* Your objective *
Copy out each line below exactly as written.

* Data block *
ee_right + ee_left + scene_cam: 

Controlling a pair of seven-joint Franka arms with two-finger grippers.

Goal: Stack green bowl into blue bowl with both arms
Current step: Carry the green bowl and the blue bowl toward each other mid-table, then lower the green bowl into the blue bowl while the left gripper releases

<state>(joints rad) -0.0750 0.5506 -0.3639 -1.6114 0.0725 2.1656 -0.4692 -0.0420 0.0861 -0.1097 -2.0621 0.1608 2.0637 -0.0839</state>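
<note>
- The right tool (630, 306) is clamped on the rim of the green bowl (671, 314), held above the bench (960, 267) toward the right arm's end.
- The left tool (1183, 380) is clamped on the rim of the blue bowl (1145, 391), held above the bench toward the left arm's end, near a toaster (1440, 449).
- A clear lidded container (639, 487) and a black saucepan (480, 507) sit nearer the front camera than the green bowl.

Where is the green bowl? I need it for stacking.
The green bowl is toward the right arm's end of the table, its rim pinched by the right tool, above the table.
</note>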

* Solved problem *
ee_right + ee_left + scene_cam: 

Controlling a pair of seven-joint Franka arms with two-finger grippers.

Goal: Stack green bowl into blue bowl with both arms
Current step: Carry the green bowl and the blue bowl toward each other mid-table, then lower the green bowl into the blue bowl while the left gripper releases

<state>(joints rad) -0.0750 0.5506 -0.3639 -1.6114 0.0725 2.1656 -0.4692 -0.0420 0.0861 -0.1097 -2.0621 0.1608 2.0637 -0.0839</state>
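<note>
- The right tool (630, 306) is clamped on the rim of the green bowl (671, 314), held above the bench (960, 267) toward the right arm's end.
- The left tool (1183, 380) is clamped on the rim of the blue bowl (1145, 391), held above the bench toward the left arm's end, near a toaster (1440, 449).
- A clear lidded container (639, 487) and a black saucepan (480, 507) sit nearer the front camera than the green bowl.

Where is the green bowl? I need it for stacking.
The green bowl is toward the right arm's end of the table, its rim pinched by the right tool, above the table.
</note>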

Output is finished, and nothing else is required.